*** Data shown ***

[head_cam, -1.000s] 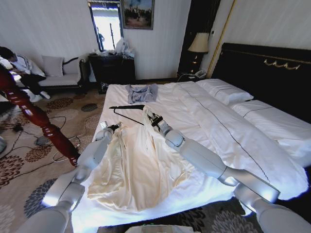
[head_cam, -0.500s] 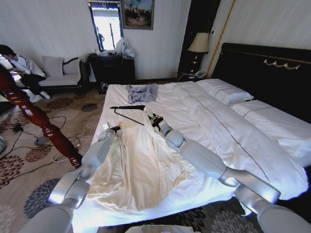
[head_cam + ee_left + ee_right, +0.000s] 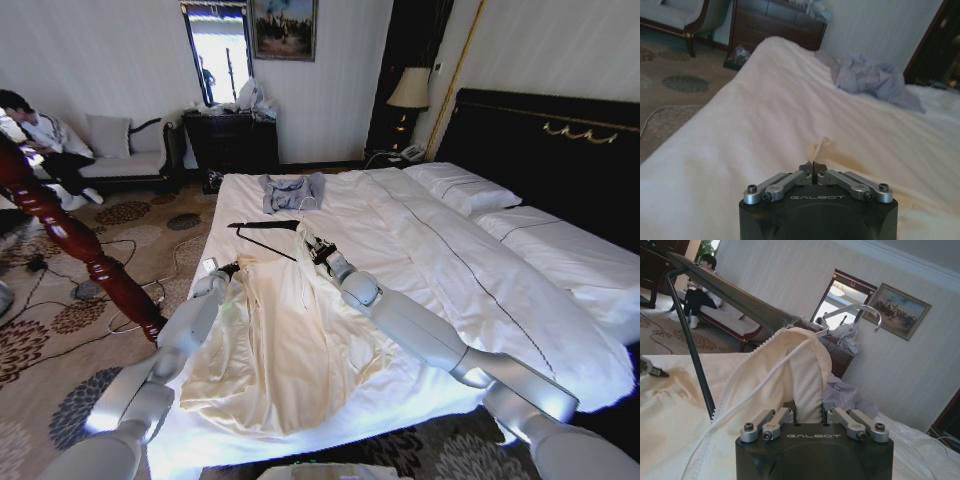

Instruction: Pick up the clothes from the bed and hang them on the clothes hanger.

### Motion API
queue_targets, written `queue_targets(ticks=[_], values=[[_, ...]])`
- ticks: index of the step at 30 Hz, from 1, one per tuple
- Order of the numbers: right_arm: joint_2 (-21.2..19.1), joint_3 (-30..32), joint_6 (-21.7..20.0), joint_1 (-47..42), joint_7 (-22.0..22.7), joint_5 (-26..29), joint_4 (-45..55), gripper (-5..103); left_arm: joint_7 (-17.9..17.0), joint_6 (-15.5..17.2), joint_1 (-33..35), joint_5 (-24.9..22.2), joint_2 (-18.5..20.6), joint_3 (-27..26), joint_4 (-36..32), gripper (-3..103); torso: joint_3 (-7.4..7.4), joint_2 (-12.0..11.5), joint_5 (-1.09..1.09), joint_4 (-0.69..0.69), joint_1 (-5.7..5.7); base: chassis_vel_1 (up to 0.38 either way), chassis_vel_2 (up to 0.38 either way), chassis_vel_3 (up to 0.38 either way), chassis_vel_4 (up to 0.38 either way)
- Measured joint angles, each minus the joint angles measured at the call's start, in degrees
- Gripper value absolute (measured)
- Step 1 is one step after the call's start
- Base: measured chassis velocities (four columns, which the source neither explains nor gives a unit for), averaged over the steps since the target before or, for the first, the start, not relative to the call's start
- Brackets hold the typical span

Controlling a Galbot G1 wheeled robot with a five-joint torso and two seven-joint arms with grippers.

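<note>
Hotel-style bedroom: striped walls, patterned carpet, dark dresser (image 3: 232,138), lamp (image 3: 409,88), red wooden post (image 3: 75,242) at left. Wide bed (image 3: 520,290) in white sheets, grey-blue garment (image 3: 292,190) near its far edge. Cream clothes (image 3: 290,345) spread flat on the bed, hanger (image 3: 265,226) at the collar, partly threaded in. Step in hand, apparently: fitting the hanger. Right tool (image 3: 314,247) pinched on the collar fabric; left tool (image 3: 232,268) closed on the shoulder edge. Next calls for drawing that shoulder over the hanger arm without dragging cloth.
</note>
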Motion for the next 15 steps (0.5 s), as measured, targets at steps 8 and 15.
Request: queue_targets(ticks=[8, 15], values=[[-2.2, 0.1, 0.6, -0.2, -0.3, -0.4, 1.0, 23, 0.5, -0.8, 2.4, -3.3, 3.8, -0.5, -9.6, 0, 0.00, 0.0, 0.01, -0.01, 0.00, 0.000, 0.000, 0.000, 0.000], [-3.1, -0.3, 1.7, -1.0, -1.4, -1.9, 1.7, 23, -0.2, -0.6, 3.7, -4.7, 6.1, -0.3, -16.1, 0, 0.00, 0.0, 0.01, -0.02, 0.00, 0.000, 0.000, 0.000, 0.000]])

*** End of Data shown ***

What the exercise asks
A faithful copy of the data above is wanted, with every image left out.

Exercise output
[head_cam, -1.000s] 
[head_cam, -0.500s] 
[head_cam + ee_left + ee_right, +0.000s] 

Instruction: Pick up the clothes from the bed and hang them on the clothes hanger.

### Motion API
queue_targets, written `queue_targets(ticks=[_], values=[[_, ...]])`
- ticks: index of the step at 30 Hz, from 1, one per tuple
- Order of the numbers: right_arm: joint_2 (-21.2..19.1), joint_3 (-30..32), joint_6 (-21.7..20.0), joint_1 (-47..42), joint_7 (-22.0..22.7), joint_5 (-26..29), joint_4 (-45..55), gripper (-5..103); left_arm: joint_7 (-17.9..17.0), joint_6 (-15.5..17.2), joint_1 (-33..35), joint_5 (-24.9..22.2), joint_2 (-18.5..20.6), joint_3 (-27..26), joint_4 (-36..32), gripper (-3..103); torso: joint_3 (-7.4..7.4), joint_2 (-12.0..11.5), joint_5 (-1.09..1.09), joint_4 (-0.69..0.69), joint_1 (-5.7..5.7); base: chassis_vel_1 (up to 0.38 either way), chassis_vel_2 (up to 0.38 either way), chassis_vel_3 (up to 0.38 either way), chassis_vel_4 (up to 0.38 either way)
- Measured joint angles, each minus the joint angles measured at the call's start, in degrees
- Gripper value absolute (measured)
- Step 1 is one step after the call's start
- Base: measured chassis velocities (four columns, which the source neither explains nor gives a unit for), averaged over the steps since the target before or, for the first, the start, not relative to the call's start
- Brackets hold the typical span

Controlling a Galbot G1 wheeled robot with a five-joint torso and two seven-joint arms with grippers.

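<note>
Hotel-style bedroom: striped walls, patterned carpet, dark dresser (image 3: 232,138), lamp (image 3: 409,88), red wooden post (image 3: 75,242) at left. Wide bed (image 3: 520,290) in white sheets, grey-blue garment (image 3: 292,190) near its far edge. Cream clothes (image 3: 290,345) spread flat on the bed, hanger (image 3: 265,226) at the collar, partly threaded in. Step in hand, apparently: fitting the hanger. Right tool (image 3: 314,247) pinched on the collar fabric; left tool (image 3: 232,268) closed on the shoulder edge. Next calls for drawing that shoulder over the hanger arm without dragging cloth.
</note>
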Motion for the next 15 steps (0.5 s), as measured, targets at steps 8 and 15.
Request: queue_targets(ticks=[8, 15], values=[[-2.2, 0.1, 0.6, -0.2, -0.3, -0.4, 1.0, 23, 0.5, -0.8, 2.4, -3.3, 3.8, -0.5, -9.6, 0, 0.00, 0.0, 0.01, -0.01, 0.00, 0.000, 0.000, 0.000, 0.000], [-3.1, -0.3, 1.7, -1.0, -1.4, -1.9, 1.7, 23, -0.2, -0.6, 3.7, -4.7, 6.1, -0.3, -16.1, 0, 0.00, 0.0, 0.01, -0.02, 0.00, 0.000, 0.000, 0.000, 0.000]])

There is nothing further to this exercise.